> _Work to complete_
Retype all of the data exactly as given.

> _Information shown_
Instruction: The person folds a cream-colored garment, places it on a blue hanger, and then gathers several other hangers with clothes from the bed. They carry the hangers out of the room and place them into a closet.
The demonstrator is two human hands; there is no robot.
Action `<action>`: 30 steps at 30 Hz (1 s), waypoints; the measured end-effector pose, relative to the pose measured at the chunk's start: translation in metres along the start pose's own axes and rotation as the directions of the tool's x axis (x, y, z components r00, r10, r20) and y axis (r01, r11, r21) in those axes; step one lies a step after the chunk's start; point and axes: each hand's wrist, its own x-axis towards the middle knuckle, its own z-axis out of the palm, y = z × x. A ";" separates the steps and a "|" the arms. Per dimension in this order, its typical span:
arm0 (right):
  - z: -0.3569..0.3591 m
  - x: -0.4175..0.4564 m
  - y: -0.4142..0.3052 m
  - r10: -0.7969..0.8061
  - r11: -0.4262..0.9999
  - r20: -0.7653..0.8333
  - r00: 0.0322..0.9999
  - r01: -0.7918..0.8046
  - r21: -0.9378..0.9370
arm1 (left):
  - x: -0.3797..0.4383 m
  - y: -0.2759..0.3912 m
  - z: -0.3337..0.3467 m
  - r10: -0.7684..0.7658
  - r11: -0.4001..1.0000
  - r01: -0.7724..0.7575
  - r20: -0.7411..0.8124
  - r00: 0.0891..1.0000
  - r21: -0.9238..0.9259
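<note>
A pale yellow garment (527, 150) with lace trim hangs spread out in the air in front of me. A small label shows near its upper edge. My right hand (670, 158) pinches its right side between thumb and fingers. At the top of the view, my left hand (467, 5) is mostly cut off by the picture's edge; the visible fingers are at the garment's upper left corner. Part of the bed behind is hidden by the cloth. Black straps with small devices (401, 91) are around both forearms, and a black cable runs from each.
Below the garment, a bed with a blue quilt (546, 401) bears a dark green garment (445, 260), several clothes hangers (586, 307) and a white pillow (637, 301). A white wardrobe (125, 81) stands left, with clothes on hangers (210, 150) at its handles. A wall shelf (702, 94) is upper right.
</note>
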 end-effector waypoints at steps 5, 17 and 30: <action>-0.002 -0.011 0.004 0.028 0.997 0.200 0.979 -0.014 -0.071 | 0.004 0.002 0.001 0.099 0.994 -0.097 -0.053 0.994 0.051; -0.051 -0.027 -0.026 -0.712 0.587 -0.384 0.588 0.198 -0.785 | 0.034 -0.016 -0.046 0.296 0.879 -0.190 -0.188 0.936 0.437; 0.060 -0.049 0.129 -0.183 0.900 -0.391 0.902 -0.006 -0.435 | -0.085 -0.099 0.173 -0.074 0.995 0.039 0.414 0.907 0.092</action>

> _Written response_
Instruction: The person folds a cream-colored garment, places it on a blue hanger, and then gathers several other hangers with clothes from the bed. They carry the hangers out of the room and place them into a closet.
The demonstrator is two human hands; there is no robot.
Action `<action>`: 30 steps at 30 Hz (1 s), waypoints; the measured end-effector pose, relative to the pose measured at the chunk's start: translation in metres along the start pose's own axes and rotation as the directions of the tool's x axis (x, y, z components r00, r10, r20) and y axis (r01, r11, r21) in those axes; step one lies a step after the chunk's start; point and axes: each hand's wrist, its own x-axis towards the middle knuckle, its own z-axis out of the palm, y = z × x. A ";" separates the steps and a "|" the arms. Per dimension in this order, its typical span:
arm0 (right):
  - z: -0.3569..0.3591 m
  - x: -0.4175..0.4564 m
  - y: -0.4142..0.3052 m
  - r10: -0.7969..0.8061
  - r11: -0.4262..0.9999
  - r20: -0.7653..0.8333
  - r00: 0.0322..0.9999
  - r01: -0.7918..0.8046
  - r21: -0.9378..0.9370
arm1 (left):
  - x: -0.3797..0.4383 m
  - y: -0.2759..0.3912 m
  - z: -0.3337..0.3467 m
  - r10: -0.7684..0.7658
  - r11: -0.4001..1.0000
  - r01: -0.7724..0.7575
  - r20: -0.7411..0.8124
  - r00: 0.0891..1.0000
  - r21: -0.9238..0.9259
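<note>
A pale yellow garment (527, 150) with lace trim hangs spread out in the air in front of me. A small label shows near its upper edge. My right hand (670, 158) pinches its right side between thumb and fingers. At the top of the view, my left hand (467, 5) is mostly cut off by the picture's edge; the visible fingers are at the garment's upper left corner. Part of the bed behind is hidden by the cloth. Black straps with small devices (401, 91) are around both forearms, and a black cable runs from each.
Below the garment, a bed with a blue quilt (546, 401) bears a dark green garment (445, 260), several clothes hangers (586, 307) and a white pillow (637, 301). A white wardrobe (125, 81) stands left, with clothes on hangers (210, 150) at its handles. A wall shelf (702, 94) is upper right.
</note>
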 end-effector waypoints at steps 5, 17 and 30: <action>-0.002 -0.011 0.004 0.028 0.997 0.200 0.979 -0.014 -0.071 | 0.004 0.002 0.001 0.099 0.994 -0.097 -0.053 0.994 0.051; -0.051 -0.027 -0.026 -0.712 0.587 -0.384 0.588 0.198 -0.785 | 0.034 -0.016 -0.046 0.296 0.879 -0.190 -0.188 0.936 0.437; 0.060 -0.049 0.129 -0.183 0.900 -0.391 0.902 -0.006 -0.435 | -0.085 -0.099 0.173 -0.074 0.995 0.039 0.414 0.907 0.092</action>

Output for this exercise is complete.